Why nash scripts are reliable?

  1. Nash aborts at first non-success status of commands;
  2. Nash aborts at first unbound variable;
  3. It's possible to check the result status of every component of a pipe;
  4. no eval;
  5. Strings are pure strings (no evaluation of variables);
  6. No wildcards (globbing) of files; ('rm *' removes a file called '*');
  7. No obscure syntax;
  8. Support tooling for indent/format and statically analyze the scripts;

Installation

If you have Go, go-get it:

# Make sure GOPATH/bin is in your PATH
go get github.com/NeowayLabs/nash/cmd/nash

If not, download the latest binary release and copy to somewhere in your PATH.

Getting started

Nash syntax resembles a common shell:

nash
λ> echo "hello world"
hello world

Pipes works like borne shell and derivations:

λ> cat spec.ebnf | wc -l
108

Output redirection works like Plan9 rc, but not only for filenames. It supports output redirection to tcp, udp and unix network protocols.

# stdout to log.out, stderr to log.err
λ> ./daemon >[1] log.out >[2] log.err
# stderr pointing to stdout
λ> ./daemon-logall >[2=1]
# stdout to /dev/null
λ> ./daemon-quiet >[1=]
# stdout and stderr to tcp address
λ> ./daemon >[1] "udp://syslog:6666" >[2=1]
# stdout to unix file
λ> ./daemon >[1] "unix:///tmp/syslog.sock"

For safety, there's no eval or string/tilde expansion or command substitution in Nash.

To assign command output to a variable exists the '<=' operator.
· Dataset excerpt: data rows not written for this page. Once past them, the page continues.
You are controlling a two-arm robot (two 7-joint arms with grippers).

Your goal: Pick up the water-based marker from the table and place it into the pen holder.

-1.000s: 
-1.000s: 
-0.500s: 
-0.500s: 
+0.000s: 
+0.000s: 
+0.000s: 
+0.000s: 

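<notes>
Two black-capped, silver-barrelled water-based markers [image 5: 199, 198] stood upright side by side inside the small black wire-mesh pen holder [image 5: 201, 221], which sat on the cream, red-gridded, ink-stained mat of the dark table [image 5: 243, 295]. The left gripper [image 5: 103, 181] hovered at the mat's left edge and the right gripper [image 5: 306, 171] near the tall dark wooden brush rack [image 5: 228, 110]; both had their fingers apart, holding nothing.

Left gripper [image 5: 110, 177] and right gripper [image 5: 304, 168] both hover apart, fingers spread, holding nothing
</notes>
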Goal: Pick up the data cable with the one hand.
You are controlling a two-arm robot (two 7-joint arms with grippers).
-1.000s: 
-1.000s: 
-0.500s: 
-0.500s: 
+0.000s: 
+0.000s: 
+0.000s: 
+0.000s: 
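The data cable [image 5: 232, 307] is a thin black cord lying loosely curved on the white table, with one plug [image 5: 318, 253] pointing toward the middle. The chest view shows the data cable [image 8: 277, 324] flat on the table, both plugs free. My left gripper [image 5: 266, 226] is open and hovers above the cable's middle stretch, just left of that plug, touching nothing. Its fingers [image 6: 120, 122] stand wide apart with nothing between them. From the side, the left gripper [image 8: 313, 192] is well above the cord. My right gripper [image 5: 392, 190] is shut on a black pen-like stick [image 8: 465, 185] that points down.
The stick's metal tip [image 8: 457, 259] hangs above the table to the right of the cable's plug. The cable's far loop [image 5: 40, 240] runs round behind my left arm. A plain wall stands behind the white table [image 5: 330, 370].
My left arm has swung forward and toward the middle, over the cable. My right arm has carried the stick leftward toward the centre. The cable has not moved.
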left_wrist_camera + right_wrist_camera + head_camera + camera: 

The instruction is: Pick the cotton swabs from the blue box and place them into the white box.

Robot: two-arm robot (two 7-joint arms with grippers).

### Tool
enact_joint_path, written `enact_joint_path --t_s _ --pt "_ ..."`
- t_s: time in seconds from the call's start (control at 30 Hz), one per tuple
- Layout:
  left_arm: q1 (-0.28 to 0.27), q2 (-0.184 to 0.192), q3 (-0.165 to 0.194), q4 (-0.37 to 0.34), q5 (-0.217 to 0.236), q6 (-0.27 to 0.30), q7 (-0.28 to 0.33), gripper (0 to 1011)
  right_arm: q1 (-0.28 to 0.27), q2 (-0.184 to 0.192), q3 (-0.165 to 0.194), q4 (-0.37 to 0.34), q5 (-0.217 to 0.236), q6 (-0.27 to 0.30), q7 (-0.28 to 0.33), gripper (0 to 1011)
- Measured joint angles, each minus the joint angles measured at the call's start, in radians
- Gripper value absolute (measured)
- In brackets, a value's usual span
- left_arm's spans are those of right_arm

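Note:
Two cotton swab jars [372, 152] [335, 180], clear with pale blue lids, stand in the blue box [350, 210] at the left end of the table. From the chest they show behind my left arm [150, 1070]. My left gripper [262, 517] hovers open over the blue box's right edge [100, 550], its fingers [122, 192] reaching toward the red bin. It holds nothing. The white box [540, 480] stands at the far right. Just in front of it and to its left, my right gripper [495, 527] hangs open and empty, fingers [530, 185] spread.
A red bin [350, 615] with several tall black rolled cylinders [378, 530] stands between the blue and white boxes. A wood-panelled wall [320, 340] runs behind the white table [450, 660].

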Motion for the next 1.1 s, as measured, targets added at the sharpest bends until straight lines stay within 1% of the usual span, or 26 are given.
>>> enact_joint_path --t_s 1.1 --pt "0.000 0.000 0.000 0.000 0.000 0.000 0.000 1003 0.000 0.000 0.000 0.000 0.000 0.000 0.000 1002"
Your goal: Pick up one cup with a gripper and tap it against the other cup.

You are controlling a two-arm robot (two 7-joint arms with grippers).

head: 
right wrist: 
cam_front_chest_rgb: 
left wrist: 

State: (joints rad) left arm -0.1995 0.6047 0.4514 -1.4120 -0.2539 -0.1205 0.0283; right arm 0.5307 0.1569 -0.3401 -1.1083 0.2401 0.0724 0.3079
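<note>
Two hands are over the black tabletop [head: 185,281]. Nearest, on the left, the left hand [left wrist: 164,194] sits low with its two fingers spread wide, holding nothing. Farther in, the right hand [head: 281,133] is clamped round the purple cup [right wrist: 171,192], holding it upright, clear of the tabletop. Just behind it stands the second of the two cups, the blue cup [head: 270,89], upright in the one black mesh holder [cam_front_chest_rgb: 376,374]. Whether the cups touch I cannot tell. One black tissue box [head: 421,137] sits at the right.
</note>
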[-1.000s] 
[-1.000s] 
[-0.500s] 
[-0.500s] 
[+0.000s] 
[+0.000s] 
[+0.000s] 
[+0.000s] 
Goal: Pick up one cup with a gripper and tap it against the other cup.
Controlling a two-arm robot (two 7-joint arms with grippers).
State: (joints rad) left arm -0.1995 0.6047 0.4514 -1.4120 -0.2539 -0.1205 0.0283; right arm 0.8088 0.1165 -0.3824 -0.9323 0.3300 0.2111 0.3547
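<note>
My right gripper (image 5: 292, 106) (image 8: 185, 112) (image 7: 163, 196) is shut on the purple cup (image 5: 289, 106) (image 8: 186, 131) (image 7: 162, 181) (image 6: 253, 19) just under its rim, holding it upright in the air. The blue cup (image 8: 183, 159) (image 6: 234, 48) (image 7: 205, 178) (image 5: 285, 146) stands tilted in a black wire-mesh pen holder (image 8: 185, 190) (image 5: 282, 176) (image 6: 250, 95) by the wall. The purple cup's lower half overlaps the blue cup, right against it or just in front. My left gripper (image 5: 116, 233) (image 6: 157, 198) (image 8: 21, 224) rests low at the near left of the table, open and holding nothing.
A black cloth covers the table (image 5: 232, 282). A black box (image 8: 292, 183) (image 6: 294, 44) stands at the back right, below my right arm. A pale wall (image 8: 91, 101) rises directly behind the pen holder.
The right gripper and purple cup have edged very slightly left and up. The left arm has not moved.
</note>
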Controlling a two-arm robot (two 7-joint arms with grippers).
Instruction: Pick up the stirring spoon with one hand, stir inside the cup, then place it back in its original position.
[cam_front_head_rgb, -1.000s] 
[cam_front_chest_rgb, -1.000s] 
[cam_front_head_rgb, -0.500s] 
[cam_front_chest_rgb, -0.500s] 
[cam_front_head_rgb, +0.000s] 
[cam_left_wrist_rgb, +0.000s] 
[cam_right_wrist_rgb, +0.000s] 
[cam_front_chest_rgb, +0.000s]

See the example below:

fullpath <= realpath $path | xargs -n echo
echo $fullpath

The symbol '<=' redirects the stdout of the command or function invocation in the right-hand side to the variable name specified.

If you want the command output splited into an array, then you'll need to store it in a temporary variable and then use the builtin split function.

out <= find .
files <= split($out, "\n")

for f in $files {
        echo "File: " + $f
}

To avoid problems with spaces in variables being passed as multiple arguments to commands, nash pass the contents of each variable as a single argument to the command. It works like enclosing every variable with quotes before executing the command. Then the following example do the right thing:

fullname = "John Nash"
./ci-register --name $fullname --option somevalue

On bash you need to enclose the $fullname variable in quotes to avoid problems.

Nash syntax does not support shell expansion from strings. There's no way to do things like the following in nash:

echo "The date is: $(date +%D)" # DOESNT WORKS!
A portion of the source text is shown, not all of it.